AIM OF THE TASK
In the material below, which lines hold the word "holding"? Pick each one out.

DATA EXTRACTS
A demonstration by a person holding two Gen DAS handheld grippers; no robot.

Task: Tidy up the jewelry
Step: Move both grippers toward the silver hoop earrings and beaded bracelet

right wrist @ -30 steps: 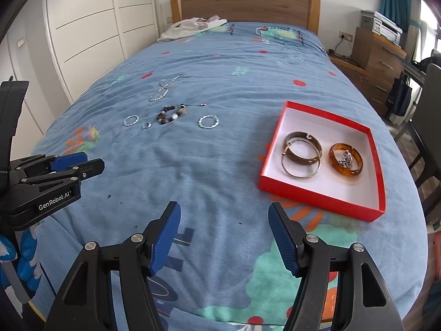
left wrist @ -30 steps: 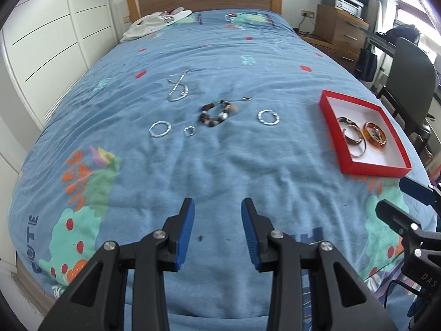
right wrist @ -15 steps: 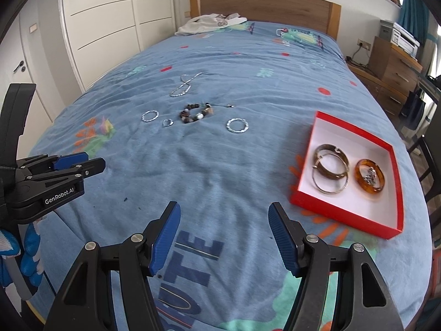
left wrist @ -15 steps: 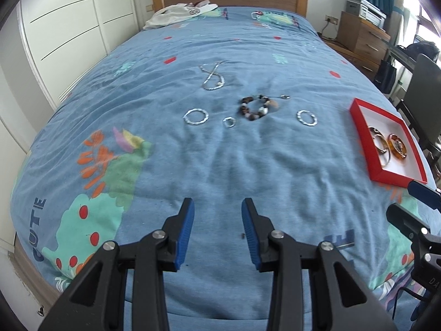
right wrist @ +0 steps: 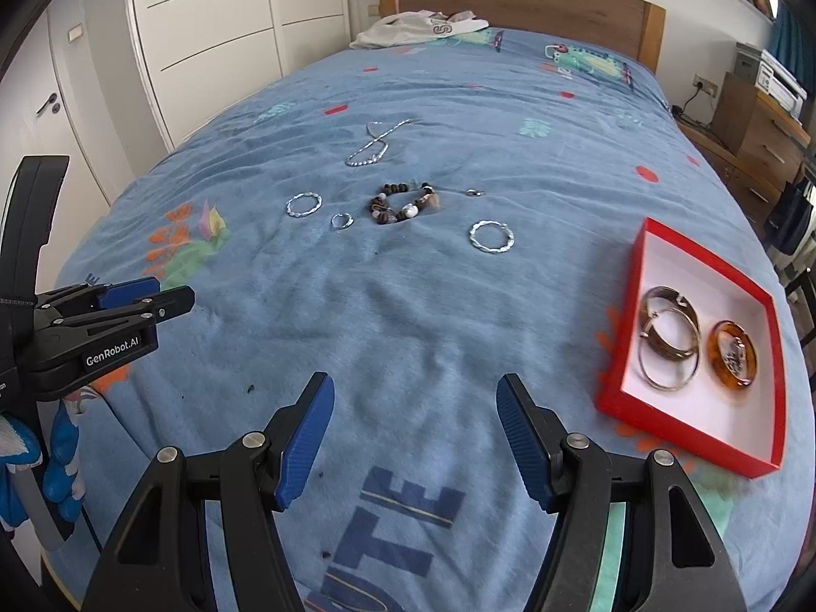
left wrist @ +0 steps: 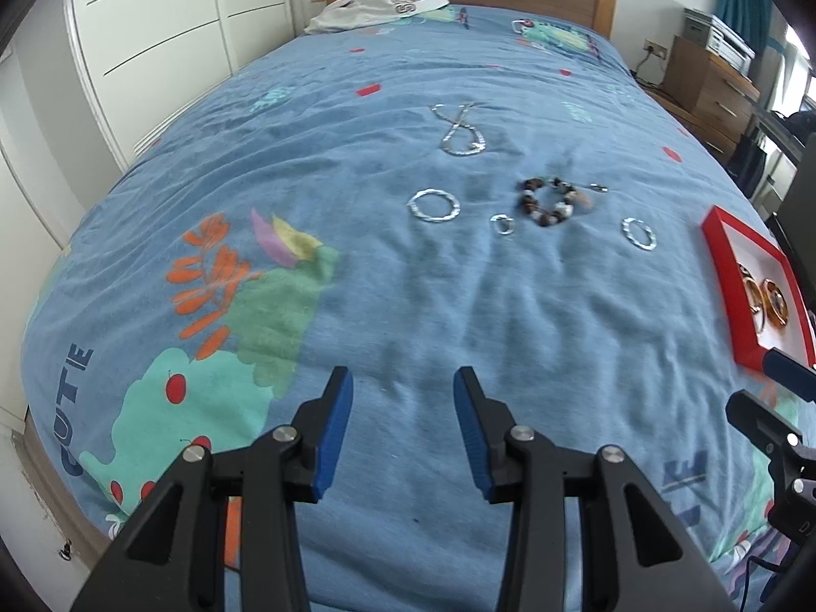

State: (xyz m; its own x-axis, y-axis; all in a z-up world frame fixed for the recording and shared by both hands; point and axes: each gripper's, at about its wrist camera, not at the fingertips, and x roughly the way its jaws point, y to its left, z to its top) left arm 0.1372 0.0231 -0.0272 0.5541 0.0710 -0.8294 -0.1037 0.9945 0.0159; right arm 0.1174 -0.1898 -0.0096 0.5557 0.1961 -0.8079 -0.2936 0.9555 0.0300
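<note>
On the blue bedspread, left wrist view: left tongs (left wrist: 403,382), spread and empty after just widening, hang at the near edge, presumably readying a pick; a beaded bracelet (left wrist: 548,204) and silver rings lie far off.

Right wrist view: right tongs (right wrist: 414,395) spread, empty; the red box (right wrist: 619,400), right, collects bangles, so loose pieces likely go there.
</note>
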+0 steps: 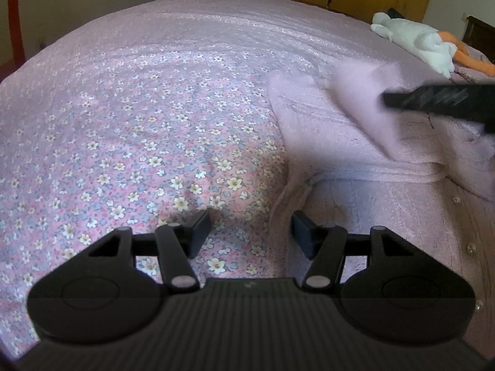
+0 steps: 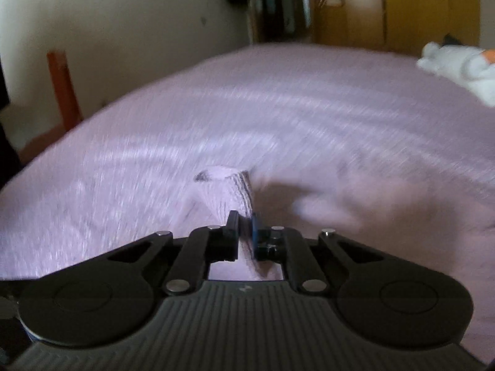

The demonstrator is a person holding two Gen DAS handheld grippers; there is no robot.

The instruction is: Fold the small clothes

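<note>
**Right gripper carrying a sleeve across; left gripper idle, jaws apart**

Right gripper [image 2: 246, 235]: clamped on a fold of the pink cardigan [image 1: 355, 142], apparently its sleeve [image 1: 362, 105], with the cuff standing up just beyond the fingertips. Purpose, as I judge it: lifting the sleeve inward over the body of the garment to make a fold. Heavy blur in both views suggests the move is quick.

Items, largest to smallest:

1. Bed [image 1: 139, 108], covered in a pink floral sheet. It serves as the folding surface and fills most of both views.
2. Pink cardigan, lying at the right of the left wrist view, close in front of the left gripper [image 1: 251, 232]. Its side edge runs up just between that gripper's fingers.
3. Left gripper, held low over the sheet with jaws wide apart and nothing between them; probably waiting to pin or take the near edge.
4. White soft toy [image 1: 414, 40] with orange parts, well apart at the far right, out of the work.
5. Pearl-like buttons [image 1: 471, 247], a row at the right.

Views compared: the left wrist camera shows the floral print, the garment's outline, the buttons, and the right gripper's finger as a dark bar over the lifted sleeve. The right wrist camera alone shows the clamped grip itself; the rest is smeared.
</note>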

OUTPUT FOR THIS TASK
A demonstration by a person holding two Gen DAS handheld grippers; no robot.
The demonstrator is a person holding two Gen DAS handheld grippers; there is no robot.

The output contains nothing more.